I generally think of a strong upside momentum as being 125 or greater in Demand; strong downside momentum as being 125 or greater in Supply.
Yesterday, both Demand and Supply closed the day below 50, which is a low reading. Indeed, of the 1757 days in my sample, this has only occurred 145 times. It indicates a low momentum market: relatively few stocks are closing above *or* below their volatility envelopes. That means they are closing closer to their moving averages, which in turn implies more range bound conditions.
Interestingly, when both Demand and Supply are less than 50, the standard deviation of returns over the next trading day is 2.47%. For the remainder of the sample, the standard deviation has been 1.26%.
What that tells us is that low momentum markets tend to lead to increased volatility over the short-term. This is due to breakout effects: traders caught long or short during a range market have to scramble to exit positions on a breakout and contribute to the magnitude of the subsequent move.

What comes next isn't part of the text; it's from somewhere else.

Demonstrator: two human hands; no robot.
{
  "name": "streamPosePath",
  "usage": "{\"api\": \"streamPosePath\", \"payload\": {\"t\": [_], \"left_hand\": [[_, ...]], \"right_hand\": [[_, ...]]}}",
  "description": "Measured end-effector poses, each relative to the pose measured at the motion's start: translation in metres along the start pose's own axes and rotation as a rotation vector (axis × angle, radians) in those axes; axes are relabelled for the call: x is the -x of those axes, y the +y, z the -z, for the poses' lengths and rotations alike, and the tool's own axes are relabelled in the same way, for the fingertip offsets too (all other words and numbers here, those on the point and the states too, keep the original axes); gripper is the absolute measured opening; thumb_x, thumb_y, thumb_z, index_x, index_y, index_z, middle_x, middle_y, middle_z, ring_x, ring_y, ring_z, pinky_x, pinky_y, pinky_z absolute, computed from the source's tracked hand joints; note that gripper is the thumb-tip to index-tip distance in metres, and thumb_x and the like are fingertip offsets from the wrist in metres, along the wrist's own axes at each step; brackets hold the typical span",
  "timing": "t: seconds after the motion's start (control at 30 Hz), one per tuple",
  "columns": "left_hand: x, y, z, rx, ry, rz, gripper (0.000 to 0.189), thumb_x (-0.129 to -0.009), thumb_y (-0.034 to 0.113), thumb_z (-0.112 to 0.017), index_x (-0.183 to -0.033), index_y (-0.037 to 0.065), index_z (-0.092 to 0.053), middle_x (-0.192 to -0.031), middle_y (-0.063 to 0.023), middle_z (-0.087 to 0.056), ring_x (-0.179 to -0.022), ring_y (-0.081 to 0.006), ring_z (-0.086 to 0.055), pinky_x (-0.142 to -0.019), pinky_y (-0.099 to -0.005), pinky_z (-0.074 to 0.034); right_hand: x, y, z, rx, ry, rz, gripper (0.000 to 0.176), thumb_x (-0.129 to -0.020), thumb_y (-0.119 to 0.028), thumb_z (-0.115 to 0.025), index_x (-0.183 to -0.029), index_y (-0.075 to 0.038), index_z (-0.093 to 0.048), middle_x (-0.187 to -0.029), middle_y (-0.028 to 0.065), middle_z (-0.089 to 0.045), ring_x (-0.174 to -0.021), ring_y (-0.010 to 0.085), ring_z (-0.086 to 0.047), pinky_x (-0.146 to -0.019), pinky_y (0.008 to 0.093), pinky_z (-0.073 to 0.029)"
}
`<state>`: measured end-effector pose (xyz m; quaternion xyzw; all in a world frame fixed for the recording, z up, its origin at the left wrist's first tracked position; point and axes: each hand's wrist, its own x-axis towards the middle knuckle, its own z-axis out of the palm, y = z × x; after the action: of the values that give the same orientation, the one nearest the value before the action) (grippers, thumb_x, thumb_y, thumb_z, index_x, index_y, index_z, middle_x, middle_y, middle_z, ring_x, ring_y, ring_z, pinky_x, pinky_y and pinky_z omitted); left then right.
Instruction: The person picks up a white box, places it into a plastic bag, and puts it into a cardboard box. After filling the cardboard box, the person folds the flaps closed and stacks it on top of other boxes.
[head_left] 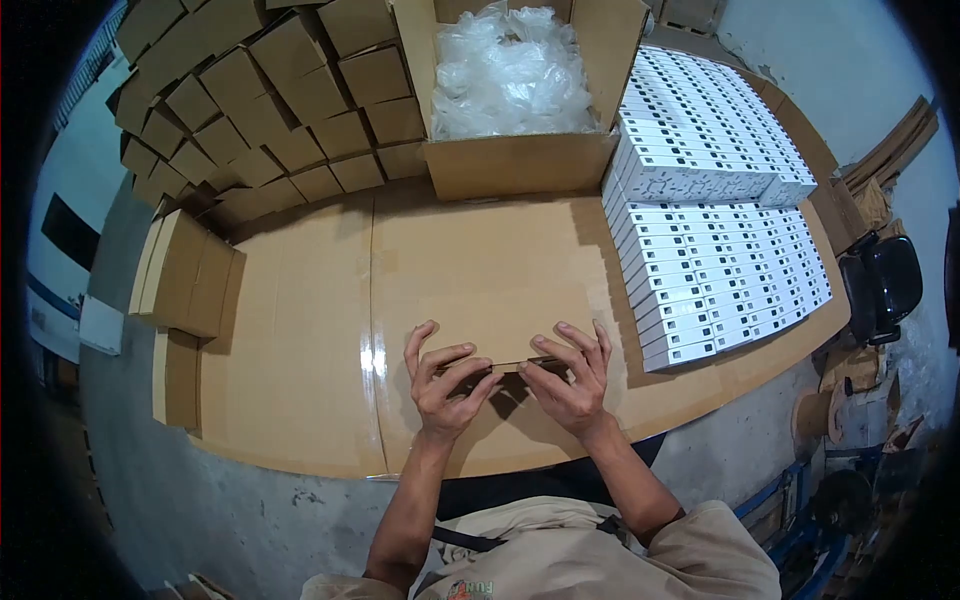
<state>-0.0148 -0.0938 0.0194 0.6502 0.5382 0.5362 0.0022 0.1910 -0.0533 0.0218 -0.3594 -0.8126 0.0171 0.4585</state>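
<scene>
Near the front edge of the cardboard-covered table (300,380), my left hand (447,388) and my right hand (572,380) face each other. Between them is a small piece of folded cardboard (508,367), brown and seen nearly edge-on. Thumbs and fingers of both hands pinch its two ends, while some other fingers are raised and spread. Most of the piece is hidden behind my fingers, and a dark shadow falls on the table just below it.
Many brown cardboard boxes (290,90) are stacked at the back left, with a few more boxes (190,275) at the left edge. An open carton (520,165) of clear plastic bags stands at the back. White printed boxes (715,270) fill the right side. A black chair (885,285) is beyond.
</scene>
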Motion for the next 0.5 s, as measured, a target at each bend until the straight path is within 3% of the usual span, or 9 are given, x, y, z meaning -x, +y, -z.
{"api": "streamPosePath", "payload": {"t": [0.3, 0.5], "left_hand": [[-0.0004, 0.0007, -0.002, -0.01, 0.02, 0.021, 0.03, -0.064, 0.015, -0.096, -0.089, 0.015, -0.08, -0.102, -0.0026, -0.069, -0.13, -0.0389, -0.05, -0.107, -0.0532, -0.045], [-0.0055, -0.0026, -0.0001, 0.052, 0.027, 0.008, 0.029, -0.061, 0.013, -0.096, -0.085, 0.015, -0.081, -0.091, 0.0003, -0.07, -0.119, -0.0337, -0.056, -0.1, -0.0484, -0.048]], "right_hand": [[-0.0005, -0.0018, -0.0071, -0.002, 0.029, -0.055, 0.024, -0.078, -0.018, -0.088, -0.1, -0.021, -0.079, -0.114, -0.005, -0.071, -0.123, 0.0234, -0.06, -0.117, 0.0562, -0.03], [-0.0063, -0.0037, -0.0031, -0.003, 0.017, -0.042, 0.023, -0.077, -0.018, -0.089, -0.097, -0.02, -0.079, -0.11, -0.0059, -0.072, -0.119, 0.0225, -0.061, -0.117, 0.0558, -0.029]]}}
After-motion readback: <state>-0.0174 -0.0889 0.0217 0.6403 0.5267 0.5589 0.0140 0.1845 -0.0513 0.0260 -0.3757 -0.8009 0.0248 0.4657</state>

Ranges of X days, in and of themselves, don't necessarily predict the direction of any breakout over the next X days, but they do appear to be predictive of volatility of the next X day returns. That can be useful information for traders looking to anticipate market opportunity: intraday opportunity sets expand once breakouts occur.
Note : Demand and Supply are published daily before the market open via Twitter. Subscription to the Twitter feed is free and also includes links to articles reflecting important market themes; summaries of price targets for the day; and other indicator readings. More on Demand and Supply can be found here..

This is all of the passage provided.